DIRECTIONS FOR THIS TASK ->
Under this line are the records; repeat exactly the lines starting at the one containing "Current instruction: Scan" and ending at the one containing "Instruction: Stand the", omitting pictures.

**** RECORDS SUPPLIED ****

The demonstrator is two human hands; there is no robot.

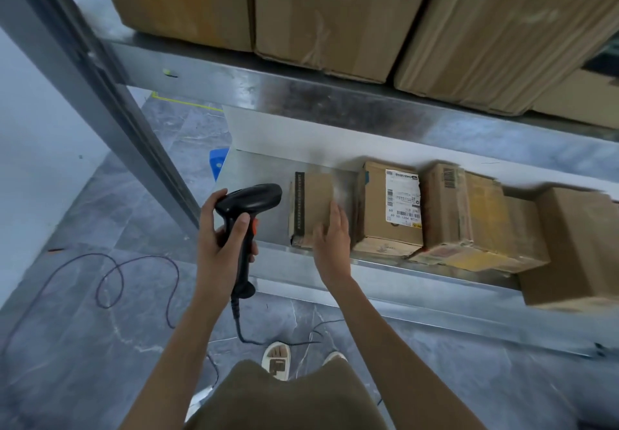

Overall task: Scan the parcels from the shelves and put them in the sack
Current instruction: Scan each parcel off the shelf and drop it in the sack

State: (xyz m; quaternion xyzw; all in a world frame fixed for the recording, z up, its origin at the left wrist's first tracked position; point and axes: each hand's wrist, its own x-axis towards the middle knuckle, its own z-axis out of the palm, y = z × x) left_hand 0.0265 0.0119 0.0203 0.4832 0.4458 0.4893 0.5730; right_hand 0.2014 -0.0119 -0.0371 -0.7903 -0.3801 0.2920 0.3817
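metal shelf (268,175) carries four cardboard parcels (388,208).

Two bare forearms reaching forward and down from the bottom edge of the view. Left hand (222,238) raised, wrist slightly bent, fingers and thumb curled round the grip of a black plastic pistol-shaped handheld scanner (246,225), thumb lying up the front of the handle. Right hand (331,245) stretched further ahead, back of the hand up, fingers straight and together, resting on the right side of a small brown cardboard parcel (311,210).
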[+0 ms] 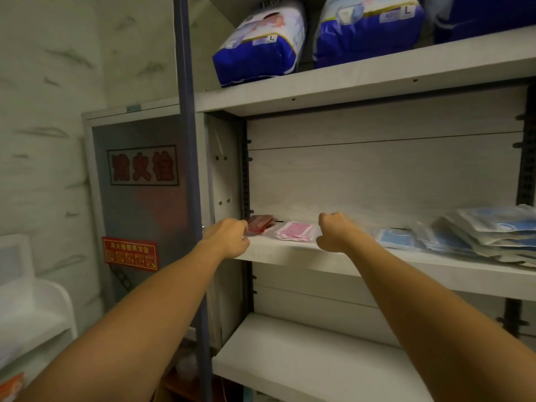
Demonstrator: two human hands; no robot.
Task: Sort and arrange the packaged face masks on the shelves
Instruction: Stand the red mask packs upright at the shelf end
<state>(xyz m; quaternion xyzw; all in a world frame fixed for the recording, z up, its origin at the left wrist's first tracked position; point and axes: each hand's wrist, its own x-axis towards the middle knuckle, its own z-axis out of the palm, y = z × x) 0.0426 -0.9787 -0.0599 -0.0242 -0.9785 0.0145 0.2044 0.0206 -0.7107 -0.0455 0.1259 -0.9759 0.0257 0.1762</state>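
Pink mask pack (295, 231) lies flat between both hands, colours grouped along the shelf (377, 264). Left hand (229, 237) pinches the red pack (259, 223); right hand (333, 232) is curled, its hold hidden.

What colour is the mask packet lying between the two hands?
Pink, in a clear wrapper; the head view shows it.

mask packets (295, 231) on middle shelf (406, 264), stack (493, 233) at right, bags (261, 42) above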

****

EXERCISE RESULT ->
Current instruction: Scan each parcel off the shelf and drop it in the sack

State: (xyz m; quaternion xyzw; all in a world frame fixed for the recording, z up, its origin at the left wrist's first tracked position; point and axes: each hand's wrist, its own x-axis towards the middle knuckle, its own z-axis out of the palm, y = z × x) left_hand 0.0265 0.0119 0.0203 0.4832 0.4458 0.4893 0.5730; right_hand 0.2014 -0.0119 -0.0371 -0.7903 -0.3801 0.2920 0.3817
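metal shelf (268,175) carries four cardboard parcels (388,208).

Two bare forearms reaching forward and down from the bottom edge of the view. Left hand (222,238) raised, wrist slightly bent, fingers and thumb curled round the grip of a black plastic pistol-shaped handheld scanner (246,225), thumb lying up the front of the handle. Right hand (331,245) stretched further ahead, back of the hand up, fingers straight and together, resting on the right side of a small brown cardboard parcel (311,210).
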[+0 ms] 
Demonstrator: two human hands; no robot.
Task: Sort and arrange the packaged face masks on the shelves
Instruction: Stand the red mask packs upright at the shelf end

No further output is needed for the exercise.